On environmental sustainability, Nestlé said it achieved a 15.3% reduction in methane emissions on its 2018 baseline and a net GHG emissions reduction of 13.5%, with Schneider stating that the group had now ‘de-coupled the growth of the business from the growth of greenhouse gas emissions’. The company estimates that measures to reduce its emissions from dairy and livestock ingredient sourcing would lead to 23% reductions in the group’s carbon footprint by 2030.

Danone sees ‘encouraging signs’ 

Danone posted its FY23 alongside its fourth quarter results, highlighting ‘the progressive improvement’ of its volume-mix, which turned positive (+0.8%) in Q4. The FY23 volume/mix however remained negative, at -0.4% though like-for-like sales increased 7% with a growth of 5.1% in the fourth quarter.

Waters posted the strongest sales growth at 9.1% and a positive volume/mix of 0.8% according to the annual results. This was followed by Specialized Nutrition (6.7% sales growth and 0.6% volume/mix growth) and Essential Dairy and Plant-based Products (EDP) with a 6.6% like-for-like sales growth but negative volume/mix growth at -1.4%.

Regionally, China, North Asia and Oceania posted the strongest FY23 sales (10.1%) and volume-mix growth (8.6%) in 2023, followed by Latin America, the Rest of the World (comprising AMEA and CIS), Europe and North America.

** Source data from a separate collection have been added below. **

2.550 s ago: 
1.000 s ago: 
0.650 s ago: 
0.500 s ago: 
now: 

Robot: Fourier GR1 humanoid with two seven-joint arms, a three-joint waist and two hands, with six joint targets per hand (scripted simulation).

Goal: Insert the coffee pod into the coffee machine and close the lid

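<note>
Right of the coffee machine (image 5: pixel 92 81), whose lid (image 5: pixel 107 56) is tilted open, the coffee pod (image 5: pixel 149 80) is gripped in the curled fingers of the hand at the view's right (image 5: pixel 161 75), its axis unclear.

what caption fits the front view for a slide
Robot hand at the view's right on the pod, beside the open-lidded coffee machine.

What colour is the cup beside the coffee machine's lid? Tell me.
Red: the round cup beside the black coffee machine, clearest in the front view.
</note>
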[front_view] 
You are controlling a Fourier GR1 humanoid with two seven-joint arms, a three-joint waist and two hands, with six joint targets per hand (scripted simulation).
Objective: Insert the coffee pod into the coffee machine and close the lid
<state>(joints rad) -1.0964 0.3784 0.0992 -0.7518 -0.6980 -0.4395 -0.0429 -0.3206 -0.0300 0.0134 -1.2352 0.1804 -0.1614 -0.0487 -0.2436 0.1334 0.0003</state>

In Q4, Europe sales were up 6% with pricing up 5.7% and volume/mix back to positive, at 0.3%. For the same period, sales in North America were up 3.1% with volume/mix +2.8% led by coffee products and yogurts. In China, North Asia & Oceania, sales growth was 7.4% in Q4 with volume/mix up 4.8%. Latin America delivered an 8.1% increase in like for like sales growth and a decrease in volume/mix of 1.3% with prices up 8.1%. In Rest of the World, momentum in specialized nutrition across Asia and Middle East led the performance, which included like for like sales of +3.5% and a volume/mix of -2.9% with pricing up 6.4%.

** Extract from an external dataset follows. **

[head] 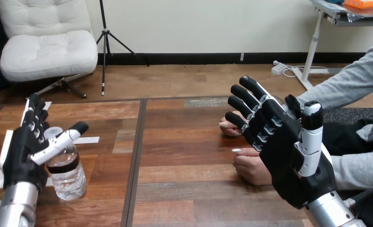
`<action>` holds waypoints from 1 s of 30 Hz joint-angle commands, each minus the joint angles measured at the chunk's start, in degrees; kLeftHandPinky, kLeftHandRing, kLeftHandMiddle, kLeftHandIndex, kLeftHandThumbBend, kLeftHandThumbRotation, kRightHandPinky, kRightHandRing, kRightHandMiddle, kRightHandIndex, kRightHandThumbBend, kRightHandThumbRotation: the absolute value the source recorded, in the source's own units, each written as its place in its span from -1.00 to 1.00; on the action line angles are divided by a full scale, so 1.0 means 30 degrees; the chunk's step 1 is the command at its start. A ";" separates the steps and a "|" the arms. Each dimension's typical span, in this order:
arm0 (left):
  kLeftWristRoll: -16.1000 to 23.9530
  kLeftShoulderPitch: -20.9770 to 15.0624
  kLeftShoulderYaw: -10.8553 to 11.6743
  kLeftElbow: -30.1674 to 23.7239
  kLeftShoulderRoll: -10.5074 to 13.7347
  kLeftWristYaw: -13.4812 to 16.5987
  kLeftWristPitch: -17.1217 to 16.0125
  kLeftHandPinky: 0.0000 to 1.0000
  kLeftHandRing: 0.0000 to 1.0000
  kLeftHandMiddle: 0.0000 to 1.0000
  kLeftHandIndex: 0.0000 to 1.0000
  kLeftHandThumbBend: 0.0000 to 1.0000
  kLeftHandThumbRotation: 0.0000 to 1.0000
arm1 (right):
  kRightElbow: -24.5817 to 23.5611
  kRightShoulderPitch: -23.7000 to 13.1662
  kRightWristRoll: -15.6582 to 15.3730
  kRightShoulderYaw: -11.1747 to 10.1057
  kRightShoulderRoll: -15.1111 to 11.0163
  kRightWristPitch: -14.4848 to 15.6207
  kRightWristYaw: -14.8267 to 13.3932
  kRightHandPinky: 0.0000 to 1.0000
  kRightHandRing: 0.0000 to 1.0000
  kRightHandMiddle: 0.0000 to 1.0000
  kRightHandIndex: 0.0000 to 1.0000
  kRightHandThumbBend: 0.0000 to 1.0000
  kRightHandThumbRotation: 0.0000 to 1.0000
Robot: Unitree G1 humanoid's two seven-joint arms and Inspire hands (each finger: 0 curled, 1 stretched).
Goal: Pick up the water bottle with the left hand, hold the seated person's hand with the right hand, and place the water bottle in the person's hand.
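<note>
One wooden table carries everything. Over its right side, the right hand is raised with straight, spread fingers, holding nothing. At the left, the left hand stands open, its thumb crossing the neck of the upright water bottle. Behind the right hand, the person's nearer hand and the person's farther hand rest on the table.

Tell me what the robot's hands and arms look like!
The left hand and right hand are black, with jointed black-and-white fingers and white thumbs tipped in black. The left forearm and right forearm are round, shiny silver tubes.
</note>
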 commanded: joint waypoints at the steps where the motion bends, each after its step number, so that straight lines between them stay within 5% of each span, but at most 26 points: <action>1: -0.0230 0.0282 -0.0328 -0.1953 -0.0056 -0.0377 -0.0065 1.00 1.00 1.00 1.00 1.00 -0.56 | -0.0798 -0.0698 0.0195 -0.0259 0.0293 -0.0144 -0.0099 0.88 0.93 0.90 0.89 0.80 1.00; 30: 0.0287 0.3154 -0.0711 -0.6438 0.0201 -0.0315 0.1835 1.00 1.00 1.00 1.00 1.00 -0.34 | -0.0577 -0.0904 0.0220 -0.0271 0.0211 -0.0139 0.0007 0.86 0.92 0.89 0.89 0.81 1.00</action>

Danone’s recurring operating margin grew 40 basis points YoY to 12.6%, driven by improvement of the margin from all operations. The deconsolidation of its Russian dairy business and the sale of the US organic dairy brands resulted in other operating income and expenses of -€1.44m in 2023 versus -€1.23m in 2022. The firm’s recurring operating income was €3.5bn.

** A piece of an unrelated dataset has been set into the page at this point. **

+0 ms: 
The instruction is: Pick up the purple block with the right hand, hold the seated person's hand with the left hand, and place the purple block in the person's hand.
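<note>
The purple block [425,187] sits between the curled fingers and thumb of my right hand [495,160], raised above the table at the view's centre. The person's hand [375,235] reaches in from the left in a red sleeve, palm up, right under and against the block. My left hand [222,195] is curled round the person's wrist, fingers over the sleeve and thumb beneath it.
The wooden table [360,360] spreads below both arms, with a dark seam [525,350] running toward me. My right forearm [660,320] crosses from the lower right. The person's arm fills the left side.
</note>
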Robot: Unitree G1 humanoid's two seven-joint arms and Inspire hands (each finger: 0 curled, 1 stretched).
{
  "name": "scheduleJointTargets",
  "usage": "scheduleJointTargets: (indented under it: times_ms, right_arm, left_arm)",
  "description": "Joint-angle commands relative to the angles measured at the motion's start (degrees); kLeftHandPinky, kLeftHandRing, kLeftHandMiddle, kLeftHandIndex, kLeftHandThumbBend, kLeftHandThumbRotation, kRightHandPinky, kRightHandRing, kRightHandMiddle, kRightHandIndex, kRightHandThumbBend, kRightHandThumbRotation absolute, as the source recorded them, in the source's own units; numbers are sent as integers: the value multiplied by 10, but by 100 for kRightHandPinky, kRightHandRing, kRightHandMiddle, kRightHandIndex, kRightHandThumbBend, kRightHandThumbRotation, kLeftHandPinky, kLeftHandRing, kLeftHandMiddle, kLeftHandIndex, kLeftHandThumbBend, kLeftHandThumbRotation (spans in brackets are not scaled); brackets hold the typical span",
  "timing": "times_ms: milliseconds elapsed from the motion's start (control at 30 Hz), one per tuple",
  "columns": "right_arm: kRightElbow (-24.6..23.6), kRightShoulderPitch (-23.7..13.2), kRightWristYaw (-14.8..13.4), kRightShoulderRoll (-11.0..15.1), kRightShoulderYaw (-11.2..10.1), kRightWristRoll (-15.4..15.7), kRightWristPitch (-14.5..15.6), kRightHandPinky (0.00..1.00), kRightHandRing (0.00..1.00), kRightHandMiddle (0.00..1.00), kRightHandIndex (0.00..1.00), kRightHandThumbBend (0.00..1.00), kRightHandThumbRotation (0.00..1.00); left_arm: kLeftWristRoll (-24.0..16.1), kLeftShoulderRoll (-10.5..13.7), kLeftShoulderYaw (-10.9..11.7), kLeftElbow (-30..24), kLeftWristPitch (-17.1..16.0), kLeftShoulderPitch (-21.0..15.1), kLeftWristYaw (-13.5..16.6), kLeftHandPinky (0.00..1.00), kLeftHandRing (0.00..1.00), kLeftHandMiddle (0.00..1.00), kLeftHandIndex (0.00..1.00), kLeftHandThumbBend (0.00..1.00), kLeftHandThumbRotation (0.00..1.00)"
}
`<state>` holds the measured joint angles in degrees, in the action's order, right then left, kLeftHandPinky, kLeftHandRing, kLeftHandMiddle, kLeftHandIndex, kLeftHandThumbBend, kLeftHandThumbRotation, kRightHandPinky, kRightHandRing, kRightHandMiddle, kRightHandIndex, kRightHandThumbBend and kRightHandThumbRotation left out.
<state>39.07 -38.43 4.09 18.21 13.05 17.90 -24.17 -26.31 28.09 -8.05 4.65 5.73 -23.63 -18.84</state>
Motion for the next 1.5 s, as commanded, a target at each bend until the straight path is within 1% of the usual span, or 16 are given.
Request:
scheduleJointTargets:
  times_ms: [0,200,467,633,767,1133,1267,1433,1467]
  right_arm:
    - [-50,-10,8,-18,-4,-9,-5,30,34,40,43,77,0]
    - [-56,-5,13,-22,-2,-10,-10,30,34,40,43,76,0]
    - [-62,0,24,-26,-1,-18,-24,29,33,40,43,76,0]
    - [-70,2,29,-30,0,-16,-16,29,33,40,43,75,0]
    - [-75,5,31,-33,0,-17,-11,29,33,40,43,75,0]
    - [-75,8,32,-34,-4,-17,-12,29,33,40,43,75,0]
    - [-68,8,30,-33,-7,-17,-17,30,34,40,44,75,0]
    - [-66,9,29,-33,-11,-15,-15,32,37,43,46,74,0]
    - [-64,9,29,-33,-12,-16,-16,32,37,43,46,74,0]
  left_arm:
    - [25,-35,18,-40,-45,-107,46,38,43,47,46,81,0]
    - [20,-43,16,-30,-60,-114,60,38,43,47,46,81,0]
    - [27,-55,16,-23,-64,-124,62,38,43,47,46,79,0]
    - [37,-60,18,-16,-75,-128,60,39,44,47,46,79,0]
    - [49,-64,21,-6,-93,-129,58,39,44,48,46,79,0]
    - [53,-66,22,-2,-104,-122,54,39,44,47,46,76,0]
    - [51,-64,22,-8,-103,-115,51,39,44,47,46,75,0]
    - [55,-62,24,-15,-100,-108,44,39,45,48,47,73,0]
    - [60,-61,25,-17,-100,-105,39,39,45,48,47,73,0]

CEO Antoine de Saint-Affrique said: "In a context which remains challenging, the progressive improvement of our volume-mix, turning positive in Q4, the visible progress made by EDP Europe, and the continued strong momentum of our Medical Nutrition activity are encouraging signs, even if lots remains to be done. Building on the positive momentum of 2023, we are starting this new financial year with confidence in our Renew strategy.

"We will continue to focus on consistent execution and delivery, in line with the mid-term ambition we defined in March 2022. We will keep progressively improving the resilience of Danone, further equipping it with the skills, science and tools it needs to be future fit."